* [Available data]
* * * *

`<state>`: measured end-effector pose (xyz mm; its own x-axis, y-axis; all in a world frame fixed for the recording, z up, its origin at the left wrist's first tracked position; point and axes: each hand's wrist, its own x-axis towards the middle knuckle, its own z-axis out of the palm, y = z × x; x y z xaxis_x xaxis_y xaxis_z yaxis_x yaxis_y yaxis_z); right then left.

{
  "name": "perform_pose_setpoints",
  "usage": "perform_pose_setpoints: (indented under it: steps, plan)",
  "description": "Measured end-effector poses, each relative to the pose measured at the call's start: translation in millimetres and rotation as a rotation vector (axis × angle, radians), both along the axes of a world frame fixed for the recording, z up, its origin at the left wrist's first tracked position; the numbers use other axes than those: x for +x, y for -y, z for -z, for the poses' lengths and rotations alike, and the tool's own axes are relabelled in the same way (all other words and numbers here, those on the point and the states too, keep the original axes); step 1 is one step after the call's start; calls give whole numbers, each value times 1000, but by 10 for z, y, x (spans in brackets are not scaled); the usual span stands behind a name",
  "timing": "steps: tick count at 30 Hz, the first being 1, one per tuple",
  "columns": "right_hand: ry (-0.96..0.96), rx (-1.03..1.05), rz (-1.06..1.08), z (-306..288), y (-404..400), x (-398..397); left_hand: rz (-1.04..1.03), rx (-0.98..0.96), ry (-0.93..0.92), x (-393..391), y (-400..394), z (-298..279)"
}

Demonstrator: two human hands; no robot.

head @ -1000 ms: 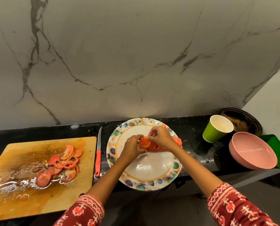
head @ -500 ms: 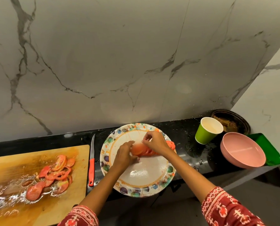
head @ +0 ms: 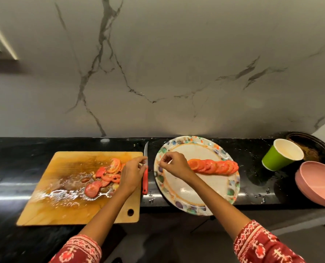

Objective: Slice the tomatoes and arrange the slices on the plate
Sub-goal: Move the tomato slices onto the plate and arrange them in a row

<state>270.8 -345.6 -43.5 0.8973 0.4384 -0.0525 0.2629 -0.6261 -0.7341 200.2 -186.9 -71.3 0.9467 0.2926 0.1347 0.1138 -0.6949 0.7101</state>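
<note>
Departing the plate (head: 178,194), both hands have let go of the row of slices (head: 213,166) they were pressing a second ago — that row now lies overlapped across the plate's far half. Left hand (head: 132,174): over the cutting board's (head: 44,205) right edge, fingers loosely curled, empty, beside the remaining slices (head: 104,177). Right hand (head: 174,165): fingertips drawn together, contents indiscernible. Knife (head: 145,177): partly hidden behind the left hand. Judged: fetching more slices next.

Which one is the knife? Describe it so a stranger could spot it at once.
Start at the black counter under the marble wall. Between the wooden cutting board and the patterned plate lies the knife, pointing away from the person. It is the only thin thing there, with a red handle and a narrow grey blade, and the left hand is right beside it.
</note>
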Motion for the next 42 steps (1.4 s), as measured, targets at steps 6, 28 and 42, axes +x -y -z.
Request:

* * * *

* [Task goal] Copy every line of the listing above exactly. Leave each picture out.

* [Exercise result]
`<state>`: measured end-effector pose (xyz mm; its own x-axis, y-axis; all in a world frame fixed for the recording, z up, its origin at the left wrist's first tracked position; point and axes: each hand's wrist, its own x-axis towards the middle knuckle, its own z-axis out of the palm, y = z × x; x y z xaxis_x xaxis_y xaxis_z yaxis_x yaxis_y yaxis_z); right then left.

{
  "name": "perform_pose_setpoints",
  "usage": "perform_pose_setpoints: (indented under it: steps, plan)",
  "description": "Measured end-effector poses, each relative to the pose measured at the call's start: translation in millimetres and rotation as a rotation vector (axis × angle, radians), both along the axes of a world frame fixed for the recording, z up, its origin at the left wrist's first tracked position; the numbers use other axes than those: x for +x, y for -y, z for -z, for the poses' lengths and rotations alike, and the tool's own axes are relabelled in the same way (all other words and numbers here, those on the point and the states too, keep the original axes); step 1 is one step after the call's start; calls give whole numbers, each value times 1000, but by 10 for z, y, x (spans in brackets are not scaled); the usual span stands behind a name",
  "timing": "steps: tick count at 30 Hz, the first being 1, one per tuple",
  "columns": "right_hand: ry (-0.96..0.96), rx (-1.03..1.05), rz (-1.06..1.08), z (-306..288), y (-404..400), x (-398..397); left_hand: rz (-1.04..1.03), rx (-0.98..0.96), ry (-0.93..0.92), x (-393..391), y (-400..394), z (-298..279)"
}

Demonstrator: two human hands; no robot.

head @ -1000 ms: 
head @ -500 ms: 
head @ +0 ms: 

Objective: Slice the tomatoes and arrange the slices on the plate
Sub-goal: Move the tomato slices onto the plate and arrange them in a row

<state>270.8 -345.6 -43.5 0.8973 0.4384 -0.0525 0.2629 -0.6261 -0.7341 200.2 -186.9 -71.3 0.9467 0.2926 0.1347 0.1138 -0.6949 0.7101</state>
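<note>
Departing the plate (head: 178,194), both hands have let go of the row of slices (head: 213,166) they were pressing a second ago — that row now lies overlapped across the plate's far half. Left hand (head: 132,174): over the cutting board's (head: 44,205) right edge, fingers loosely curled, empty, beside the remaining slices (head: 104,177). Right hand (head: 174,165): fingertips drawn together, contents indiscernible. Knife (head: 145,177): partly hidden behind the left hand. Judged: fetching more slices next.

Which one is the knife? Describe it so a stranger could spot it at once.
Start at the black counter under the marble wall. Between the wooden cutting board and the patterned plate lies the knife, pointing away from the person. It is the only thin thing there, with a red handle and a narrow grey blade, and the left hand is right beside it.
</note>
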Motion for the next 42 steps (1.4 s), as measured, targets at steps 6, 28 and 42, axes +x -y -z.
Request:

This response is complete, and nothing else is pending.